■ **What this task involves**: Report every line of the listing below in which the string "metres" appears.

■ **Data block**:
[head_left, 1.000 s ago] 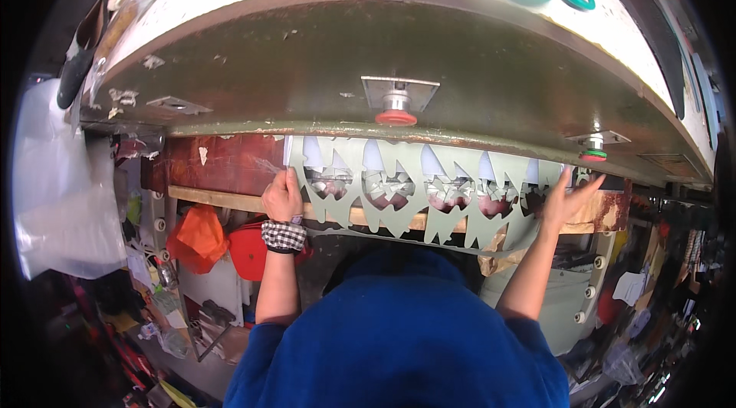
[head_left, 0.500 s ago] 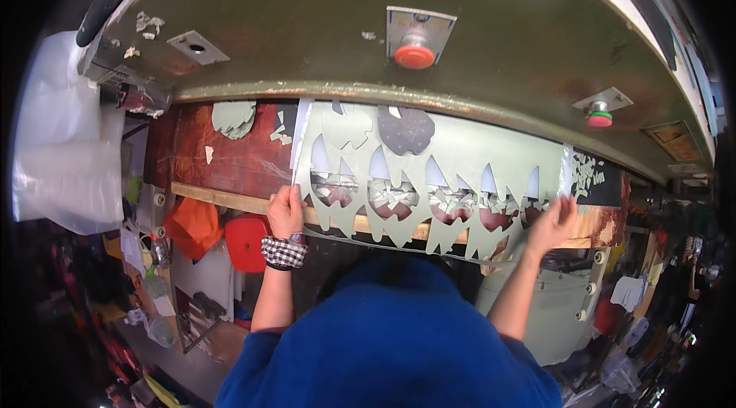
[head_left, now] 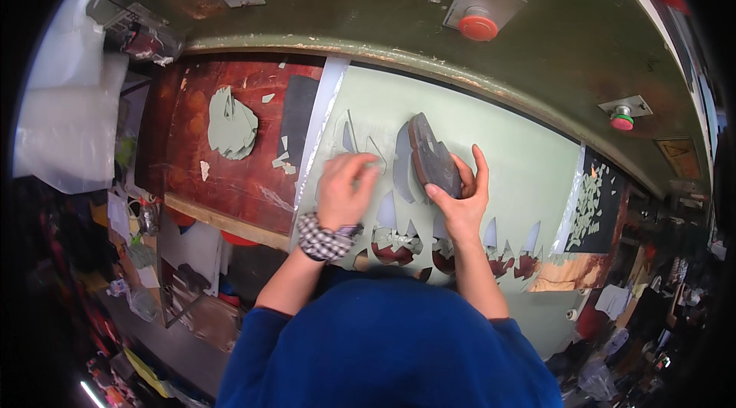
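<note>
My right hand grips a dark cutting die with a reddish-brown edge, tilted up off a pale green sheet. A bluish-grey patch shows on the sheet beside the die. My left hand, slightly blurred, is over the sheet's left part with fingers apart, holding nothing that I can see. Just beyond its fingers is a cut outline with narrow gaps. Along the sheet's near side runs a row of jagged cut-outs, with scraps and red board showing through.
On the red board at left lies a stack of pale green cut pieces. Small offcuts cover a black pad at right. The green machine beam spans the far side, bearing a red push button and another red-and-green button.
Both hands have left the sheet's side edges and come inward over it. My right hand has taken hold of the die and tilted it up. The sheet sits nearer to me in view.
</note>
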### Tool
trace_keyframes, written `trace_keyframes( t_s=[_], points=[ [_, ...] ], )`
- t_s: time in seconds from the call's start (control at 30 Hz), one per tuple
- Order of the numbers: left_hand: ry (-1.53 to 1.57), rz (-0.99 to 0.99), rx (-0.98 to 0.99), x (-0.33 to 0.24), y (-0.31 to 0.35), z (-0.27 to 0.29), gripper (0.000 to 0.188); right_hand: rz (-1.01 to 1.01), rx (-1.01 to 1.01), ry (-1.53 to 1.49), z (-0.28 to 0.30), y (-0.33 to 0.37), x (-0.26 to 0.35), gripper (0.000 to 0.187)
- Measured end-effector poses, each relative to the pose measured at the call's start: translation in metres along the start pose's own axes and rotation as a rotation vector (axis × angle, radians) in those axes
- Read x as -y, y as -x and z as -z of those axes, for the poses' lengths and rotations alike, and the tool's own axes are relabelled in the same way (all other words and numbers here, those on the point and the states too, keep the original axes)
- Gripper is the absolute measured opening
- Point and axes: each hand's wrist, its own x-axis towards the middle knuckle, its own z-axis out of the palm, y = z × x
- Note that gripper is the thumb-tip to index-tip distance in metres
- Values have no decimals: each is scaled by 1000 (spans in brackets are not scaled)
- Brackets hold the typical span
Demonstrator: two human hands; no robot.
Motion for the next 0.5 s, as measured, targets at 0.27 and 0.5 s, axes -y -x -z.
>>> trace_keyframes(
  t_s=[0.27,0.5],
  points=[
    [-187,-148,24,-12,-3,-46,12,-89,-3,-545,16,12,-14,88],
    [-217,-170,61,3,-5,-31,15,125,-287,-399,83,33,-1,77]
  ],
)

■ **Response area**:
- Measured end-effector poses, each relative to the pose measured at the call's start: translation in metres along the start pose's own axes and rotation as a rotation vector (axis × angle, radians) in those axes
- Note that gripper is the thumb-tip to index-tip distance in metres

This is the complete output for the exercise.